Large regression with StaticArrays in v1.11 #1102

kaipartmann · 2024-10-22T18:40:59Z

As also described in JuliaArrays/StaticArrays.jl#1282, there is a large performance regression with v1.11 when using StaticArrays:

using LinearAlgebra, StaticArrays, BenchmarkTools

function mwe1(a, X, n)
    K = zeros(SMatrix{3,3})
    for i in 1:n
        k = a * i
        K += k * X * X'
    end
    return K
end

@btime mwe1(1e-5, SVector{3}(1.0, 1.0, 1.0), 1_000_000);

❯ julia +1.10.5 --project -t 6 mwe.jl 
  1.070 ms (0 allocations: 0 bytes)

❯ julia +1.11.1 --project -t 6 mwe.jl 
  129.890 ms (7000000 allocations: 289.92 MiB)

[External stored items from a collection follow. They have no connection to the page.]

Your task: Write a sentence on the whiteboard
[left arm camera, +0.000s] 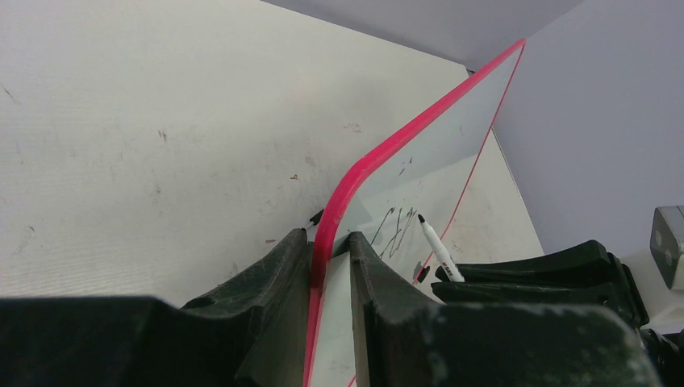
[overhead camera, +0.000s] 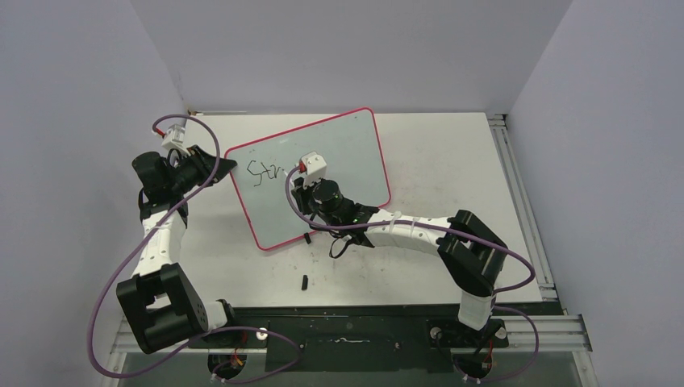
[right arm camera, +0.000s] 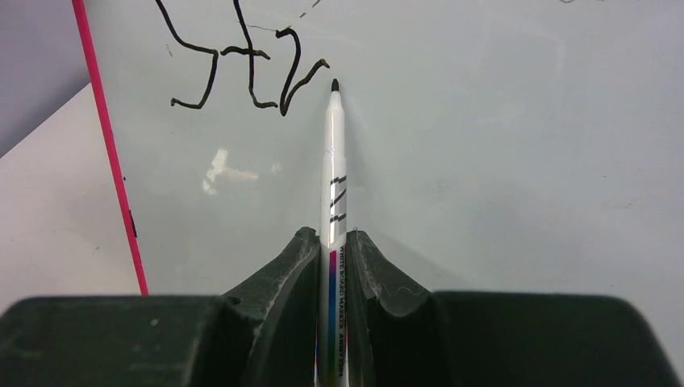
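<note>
The whiteboard [overhead camera: 351, 149], pale with a pink-red rim, lies slanted at the middle of the table. My left gripper [overhead camera: 226, 161] is shut on its left corner, and the left wrist view shows the rim [left arm camera: 419, 121] pinched between the fingers of that gripper [left arm camera: 329, 240]. The sentence [right arm camera: 242, 60] reads only "Str" in black script [overhead camera: 266, 172]. My right gripper [right arm camera: 331, 235] is shut on a white marker [right arm camera: 333, 161]. Its black tip sits just right of the last stroke, and I cannot tell if it touches the board. The marker [left arm camera: 435, 254] also shows in the left wrist view.
A small black cap [overhead camera: 305, 281] lies on the white table [overhead camera: 452, 161] in front of the board. A black foot [overhead camera: 307, 238] sits at the board's near edge. Grey walls close in the back and sides, and a metal rail [overhead camera: 516, 185] runs along the right edge.
</note>
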`<state>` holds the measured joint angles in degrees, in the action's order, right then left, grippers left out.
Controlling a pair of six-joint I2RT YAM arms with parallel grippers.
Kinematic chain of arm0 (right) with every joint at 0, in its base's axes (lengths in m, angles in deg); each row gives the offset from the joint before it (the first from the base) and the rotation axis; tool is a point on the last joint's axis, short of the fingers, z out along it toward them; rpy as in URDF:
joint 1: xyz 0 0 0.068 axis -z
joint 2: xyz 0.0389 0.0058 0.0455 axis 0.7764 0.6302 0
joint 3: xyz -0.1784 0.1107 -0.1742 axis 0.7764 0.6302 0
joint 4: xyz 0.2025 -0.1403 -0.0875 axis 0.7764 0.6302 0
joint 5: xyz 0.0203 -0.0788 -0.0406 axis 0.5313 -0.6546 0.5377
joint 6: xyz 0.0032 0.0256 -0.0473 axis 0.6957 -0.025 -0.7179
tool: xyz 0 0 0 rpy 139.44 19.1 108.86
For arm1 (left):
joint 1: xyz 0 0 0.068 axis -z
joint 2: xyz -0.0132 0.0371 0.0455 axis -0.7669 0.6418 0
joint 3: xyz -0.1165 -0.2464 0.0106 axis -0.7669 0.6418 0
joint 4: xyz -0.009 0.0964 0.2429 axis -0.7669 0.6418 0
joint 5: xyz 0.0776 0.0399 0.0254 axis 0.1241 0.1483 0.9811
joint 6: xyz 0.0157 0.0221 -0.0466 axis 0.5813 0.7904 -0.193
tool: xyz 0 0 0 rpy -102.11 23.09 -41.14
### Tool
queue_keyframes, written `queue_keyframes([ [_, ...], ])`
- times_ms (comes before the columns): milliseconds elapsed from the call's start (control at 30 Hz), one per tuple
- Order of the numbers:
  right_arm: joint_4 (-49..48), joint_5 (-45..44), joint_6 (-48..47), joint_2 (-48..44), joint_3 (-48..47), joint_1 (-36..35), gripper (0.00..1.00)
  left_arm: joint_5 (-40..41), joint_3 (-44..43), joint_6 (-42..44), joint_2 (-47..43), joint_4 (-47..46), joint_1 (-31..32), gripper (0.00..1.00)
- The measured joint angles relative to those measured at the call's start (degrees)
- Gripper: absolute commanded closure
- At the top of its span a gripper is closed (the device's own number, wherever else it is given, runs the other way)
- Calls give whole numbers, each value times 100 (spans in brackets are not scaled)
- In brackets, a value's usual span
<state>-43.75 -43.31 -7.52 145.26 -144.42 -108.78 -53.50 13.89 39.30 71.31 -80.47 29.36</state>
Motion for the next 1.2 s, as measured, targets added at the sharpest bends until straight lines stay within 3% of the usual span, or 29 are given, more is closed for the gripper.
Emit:
queue_keyframes([
  [1200, 118, -98, 74, 0, 199, 136, 95, 7, 0, 2, 0, 4, 0, 80],
])
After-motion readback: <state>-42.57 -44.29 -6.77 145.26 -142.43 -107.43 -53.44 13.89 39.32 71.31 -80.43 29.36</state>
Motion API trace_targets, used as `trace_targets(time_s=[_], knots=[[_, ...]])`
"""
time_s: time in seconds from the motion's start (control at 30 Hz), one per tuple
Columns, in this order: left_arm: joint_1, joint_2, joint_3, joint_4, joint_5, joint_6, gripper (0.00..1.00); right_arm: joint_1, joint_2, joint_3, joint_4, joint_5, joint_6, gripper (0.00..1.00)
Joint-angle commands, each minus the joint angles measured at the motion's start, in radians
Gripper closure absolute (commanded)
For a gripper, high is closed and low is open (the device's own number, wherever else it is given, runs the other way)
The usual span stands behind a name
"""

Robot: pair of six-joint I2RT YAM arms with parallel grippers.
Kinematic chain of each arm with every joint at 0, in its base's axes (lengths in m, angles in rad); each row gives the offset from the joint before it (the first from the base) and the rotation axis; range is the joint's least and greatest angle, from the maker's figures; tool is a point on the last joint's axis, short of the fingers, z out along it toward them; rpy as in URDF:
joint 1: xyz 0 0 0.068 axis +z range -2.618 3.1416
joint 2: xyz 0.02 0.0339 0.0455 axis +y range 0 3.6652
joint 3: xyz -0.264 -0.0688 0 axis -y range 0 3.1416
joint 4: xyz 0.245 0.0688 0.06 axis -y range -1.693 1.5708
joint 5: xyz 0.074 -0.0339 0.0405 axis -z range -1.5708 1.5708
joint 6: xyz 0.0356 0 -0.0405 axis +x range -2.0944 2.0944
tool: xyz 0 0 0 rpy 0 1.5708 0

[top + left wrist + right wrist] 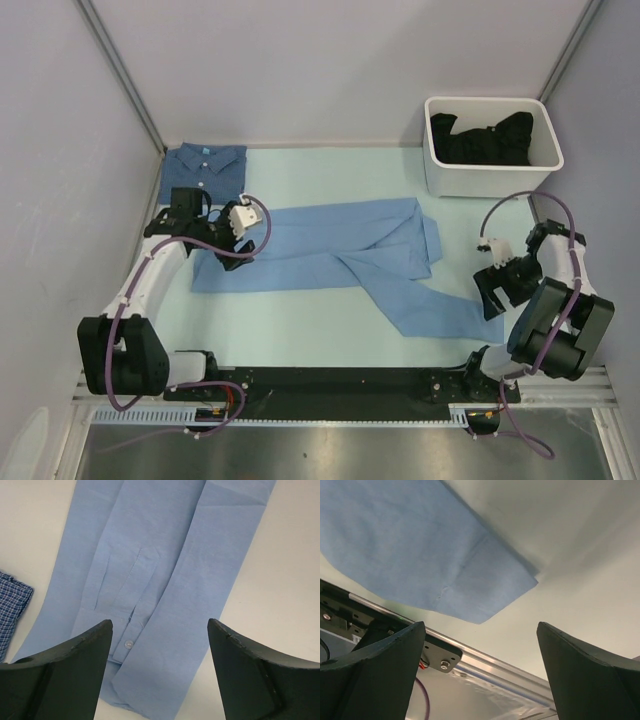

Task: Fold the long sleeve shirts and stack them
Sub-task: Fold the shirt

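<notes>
Beyond the left end of the light blue shirt lies the dark blue shirt, apparently folded; the light one looks half folded and unstacked, with left gripper and right gripper wide open and empty at its ends

Left arm hides part of the sky-blue shirt; perhaps its collar.
</notes>
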Motion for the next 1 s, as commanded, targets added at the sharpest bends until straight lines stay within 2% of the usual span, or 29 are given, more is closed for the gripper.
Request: trace_targets(time_s=[0.0,0.17,0.27,0.3,0.37,0.4,0.43,0.47,0.5,0.73,0.87,0.97], knots=[[-0.007,-0.018,0.000,0.025,0.057,-0.065,0.17,-0.060,-0.027,-0.085,0.091,0.088,0.162,0.00],[-0.007,-0.047,-0.016,0.063,0.051,-0.111,0.15,-0.034,0.002,-0.131,0.211,0.096,0.316,0.00],[-0.007,-0.055,-0.022,0.078,0.037,-0.139,0.13,0.006,0.063,-0.134,0.246,0.071,0.379,0.06],[-0.009,-0.064,-0.025,0.084,0.031,-0.151,0.11,0.015,0.082,-0.136,0.248,0.063,0.374,0.15],[-0.007,-0.078,-0.029,0.101,0.025,-0.182,0.08,0.037,0.089,-0.143,0.265,0.033,0.370,0.26],[-0.007,-0.096,-0.031,0.108,0.026,-0.193,0.07,0.046,0.085,-0.139,0.263,0.022,0.366,0.48],[-0.007,-0.106,-0.036,0.117,0.026,-0.203,0.01,0.058,0.079,-0.125,0.251,0.011,0.359,0.61],[-0.007,-0.115,-0.036,0.133,0.029,-0.231,0.01,0.075,0.057,-0.116,0.243,-0.019,0.354,0.87],[-0.007,-0.126,-0.036,0.141,0.031,-0.243,0.00,0.084,0.042,-0.107,0.240,-0.026,0.353,1.00],[-0.007,-0.213,-0.029,0.255,0.074,-0.392,0.01,0.189,-0.179,0.011,0.157,-0.099,0.236,1.00],[-0.007,-0.271,-0.055,0.334,0.170,-0.424,0.01,0.265,-0.257,0.100,0.108,-0.168,0.189,1.00],[-0.009,-0.264,-0.033,0.326,0.242,-0.443,0.00,0.371,-0.296,0.169,0.104,-0.205,0.205,1.00]])
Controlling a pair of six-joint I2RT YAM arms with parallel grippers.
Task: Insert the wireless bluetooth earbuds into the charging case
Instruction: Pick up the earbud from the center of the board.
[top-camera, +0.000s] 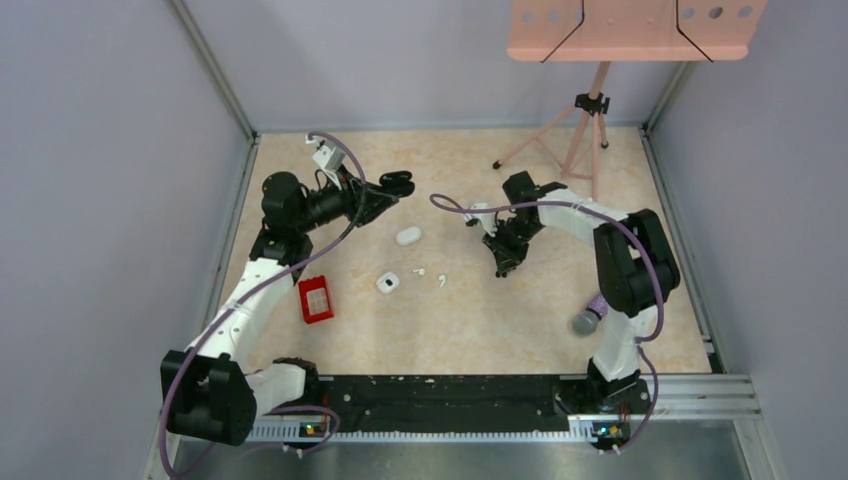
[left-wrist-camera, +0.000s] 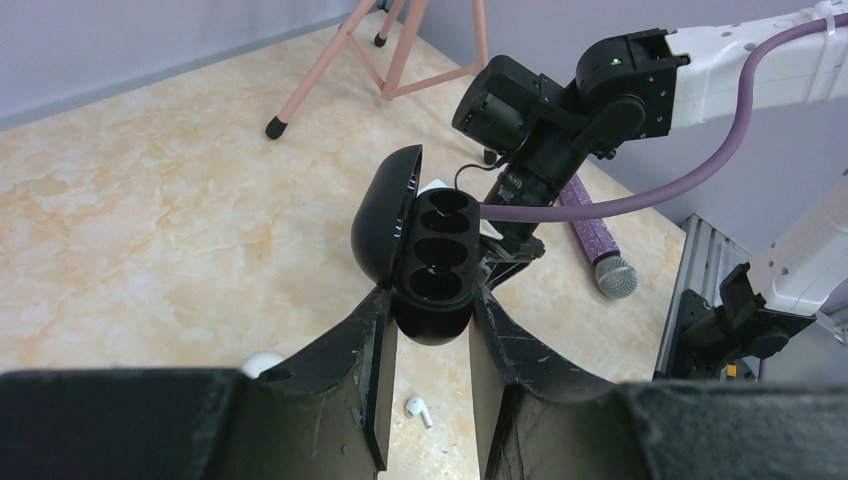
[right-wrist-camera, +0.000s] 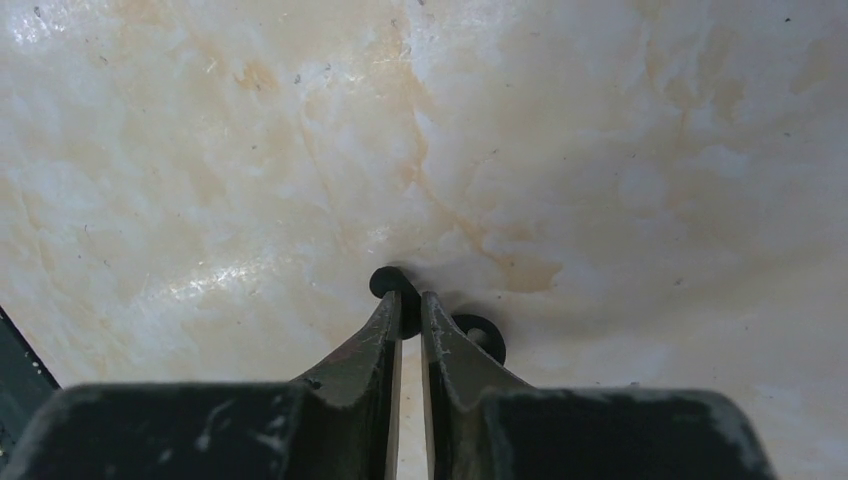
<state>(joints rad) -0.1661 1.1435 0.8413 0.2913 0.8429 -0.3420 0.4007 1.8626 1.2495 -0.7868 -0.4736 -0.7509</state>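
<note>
**Black buds are not in their case yet**

Close to the arm bases, a red box (top-camera: 316, 299) lies on the worktop (top-camera: 480, 330). Just past it sits an open white case (top-camera: 388, 283). A white earbud (top-camera: 419, 271) and another white earbud (top-camera: 441, 281) lie loose beside it. A closed white case (top-camera: 408, 236) is a bit farther back.

The right hand (right-wrist-camera: 411, 300) is down at the worktop. Its fingers are almost together and pinch one black earbud (right-wrist-camera: 392, 283) at their tips. The second black earbud (right-wrist-camera: 482, 336) lies just beside that hand, and nothing holds it.

Farther back, the left hand (left-wrist-camera: 430, 295) squeezes the black charging case (left-wrist-camera: 432, 262) and holds it up with its lid open. Both holes inside are empty.

So I think the job has only begun. One bud is grabbed and none is in. The pinched bud is well apart from the open case, which waits off to the right hand's left.
</note>
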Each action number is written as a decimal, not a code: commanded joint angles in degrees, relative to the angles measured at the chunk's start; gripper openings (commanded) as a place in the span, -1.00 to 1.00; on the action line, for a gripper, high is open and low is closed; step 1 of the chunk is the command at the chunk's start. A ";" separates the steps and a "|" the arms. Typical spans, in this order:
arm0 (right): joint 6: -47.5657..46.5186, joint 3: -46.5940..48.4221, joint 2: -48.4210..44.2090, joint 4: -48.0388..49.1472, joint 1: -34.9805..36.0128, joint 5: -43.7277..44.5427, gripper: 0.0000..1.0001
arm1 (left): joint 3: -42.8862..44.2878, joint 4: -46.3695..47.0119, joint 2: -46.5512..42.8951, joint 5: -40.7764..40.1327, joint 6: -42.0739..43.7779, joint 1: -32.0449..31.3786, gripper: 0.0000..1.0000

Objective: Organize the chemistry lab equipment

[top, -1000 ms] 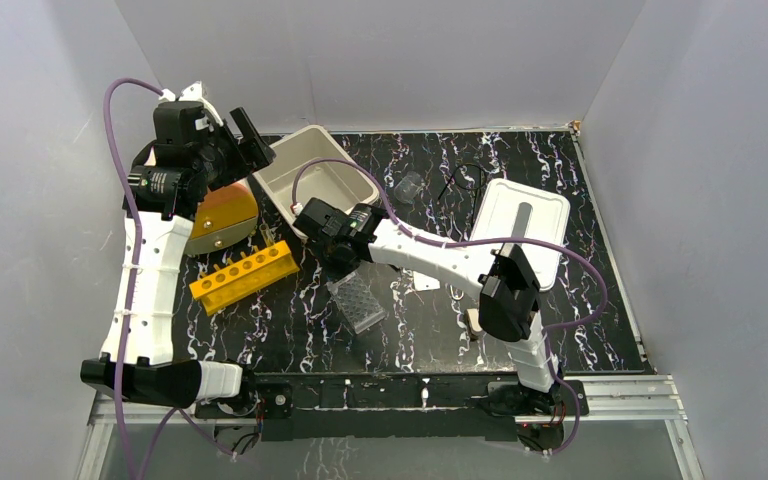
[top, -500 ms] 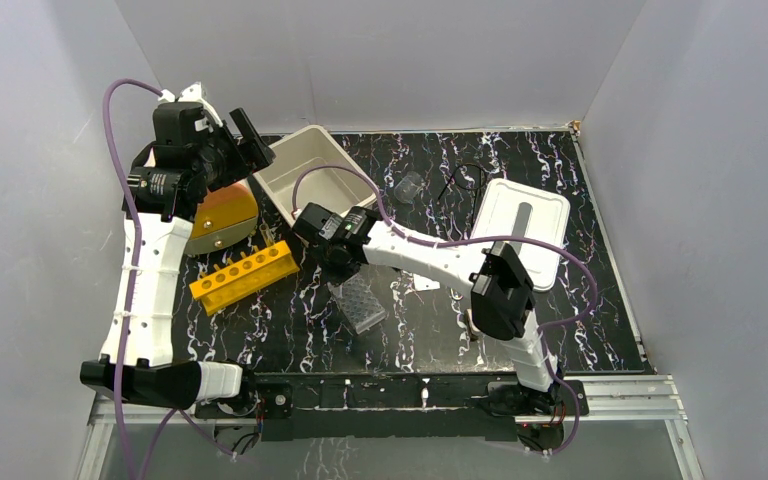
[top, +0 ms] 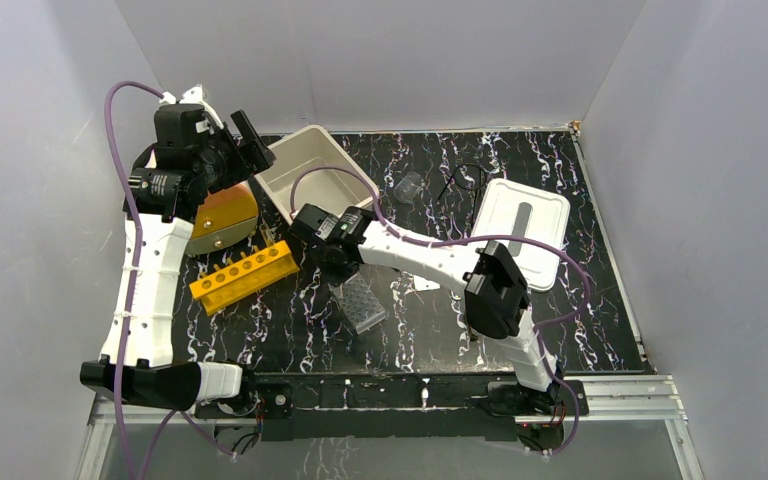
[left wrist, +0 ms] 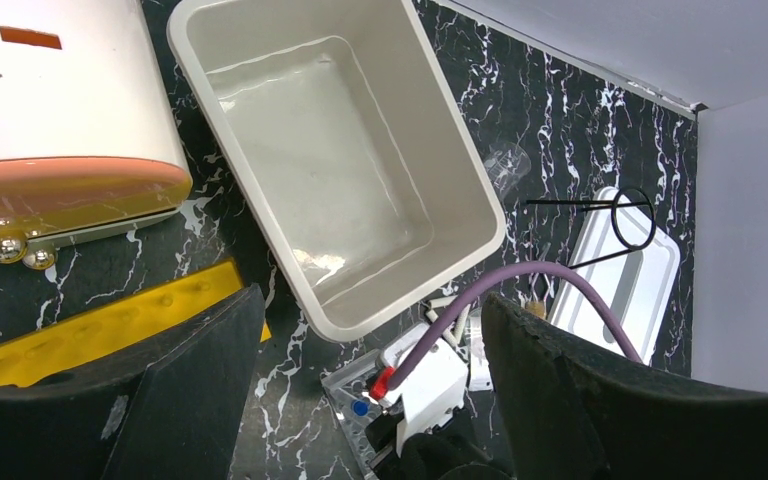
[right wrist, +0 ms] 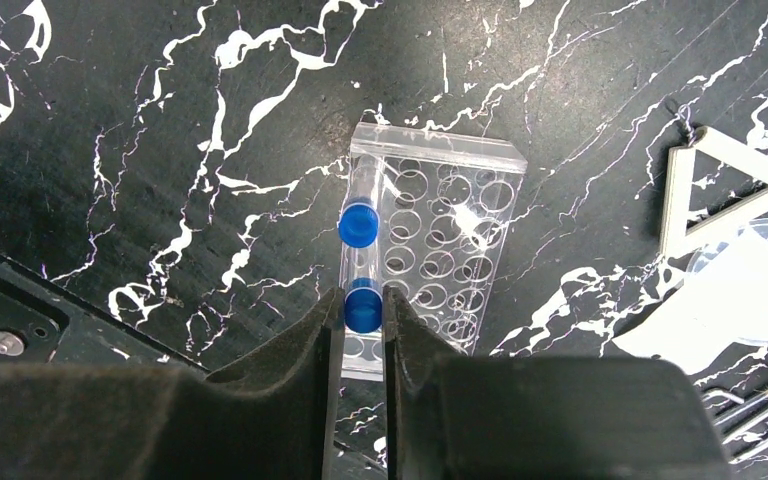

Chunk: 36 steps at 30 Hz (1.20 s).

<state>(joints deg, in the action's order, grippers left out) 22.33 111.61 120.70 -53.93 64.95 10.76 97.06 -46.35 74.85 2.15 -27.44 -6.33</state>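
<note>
The right claw [right wrist: 363, 297] is nearly shut, its two pads pinching the blue cap of a small clear tube [right wrist: 363, 312]. That tube lies along the left edge of a clear tray [right wrist: 440, 250] full of round wells, end to end with a second blue-capped tube [right wrist: 359, 222]. The tray lies flat on the black marbled desk [right wrist: 160, 150]. A white triangle [right wrist: 678, 200] lies off to its right, apart from it.

The left claw [left wrist: 372, 300] hangs wide open with nothing in it, raised above the desk near a beige tub [left wrist: 340, 170]. A yellow rack [left wrist: 100, 330] lies just beside the tub. A small clear cup [left wrist: 505, 165] and a black wire stand [left wrist: 580, 203] lie on the tub's other side, the stand next to a white lid [left wrist: 660, 270].
</note>
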 commanded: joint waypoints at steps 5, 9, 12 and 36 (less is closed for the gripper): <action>0.04 3.94 0.55 -0.68 0.27 -1.03 -0.33 | 0.41 0.47 -1.65 1.07 0.59 0.24 0.57; 0.38 4.34 0.25 -0.30 0.26 -1.02 -0.25 | 0.28 0.56 -1.55 1.13 0.61 0.26 0.57; 0.67 4.80 0.12 -0.41 0.25 -0.84 -0.21 | 0.26 0.56 -1.55 1.17 0.72 0.26 0.57; 2.06 0.56 -3.88 1.45 0.09 -1.10 0.09 | -0.74 0.65 -2.43 1.33 0.55 0.25 0.57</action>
<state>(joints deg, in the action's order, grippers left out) 23.68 113.80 121.69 -53.71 64.95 8.49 96.64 -46.30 74.59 2.46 -27.46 -6.33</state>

Interestingly, the problem can be solved by changing k * X * X' to k * (X * X'):

function mwe3(a, X, n)
    K = zeros(SMatrix{3,3})
    for i in 1:n
        k = a * i
        K += k * (X * X')
    end
    return K
end
@btime mwe3(1e-5, SVector{3}(1.0, 1.0, 1.0), 1_000_000);

❯ julia +1.10.5 --project -t 6 mwe.jl 
  805.458 μs (0 allocations: 0 bytes)

❯ julia +1.11.1 --project -t 6 mwe.jl
  708.208 μs (0 allocations: 0 bytes)

The text was updated successfully, but these errors were encountered:

ronisbr · 2024-10-22T18:54:35Z

I can reproduce those results in macOS. I found some interesting scenarios based on the proposed MWE:

If I use this version, I see all the allocations:

function mwe2(a, X, n)
    local K
    for i in 1:n
        k = a * i
        K = k * X * X'
    end
    return K
end

julia> @btime mwe2(1e-5, SVector{3}(1.0, 1.0, 1.0), 1_000_000)
  163.540 ms (7000000 allocations: 289.92 MiB)
3×3 SMatrix{3, 3, Float64, 9} with indices SOneTo(3)×SOneTo(3):
 10.0  10.0  10.0
 10.0  10.0  10.0
 10.0  10.0  10.0

However, if I suppress the local variable k, everything works:

function mwe3(a, X, n)
    local K
    for i in 1:n
        K = a * i * X * X'
    end
    return K
end

julia> @btime mwe3(1e-5, SVector{3}(1.0, 1.0, 1.0), 1_000_000)
  1.916 ns (0 allocations: 0 bytes)
3×3 SMatrix{3, 3, Float64, 9} with indices SOneTo(3)×SOneTo(3):
 10.0  10.0  10.0
 10.0  10.0  10.0
 10.0  10.0  10.0

gbaraldi · 2024-10-22T19:06:40Z

This is an inlining change
│ %31 = invoke LinearAlgebra.broadcast(LinearAlgebra.:*::typeof(*), %29::Float64, X::SVector{3, Float64}, %30::Vararg{Any})::SMatrix{3, 3, Float64, 9}
no longer gets inlined and we allocate because of it.
Changing the code to this

function mwe1(a, X, n)
           K = zeros(SMatrix{3,3})
           for i in 1:n
               k = a * i
               K1 = k * X
               K += @inline K1* X'
           end
           return K
       end

fixes it and its actually better

ronisbr · 2024-10-22T21:57:34Z

Hi @gbaraldi !

no longer gets inlined and we allocate because of it.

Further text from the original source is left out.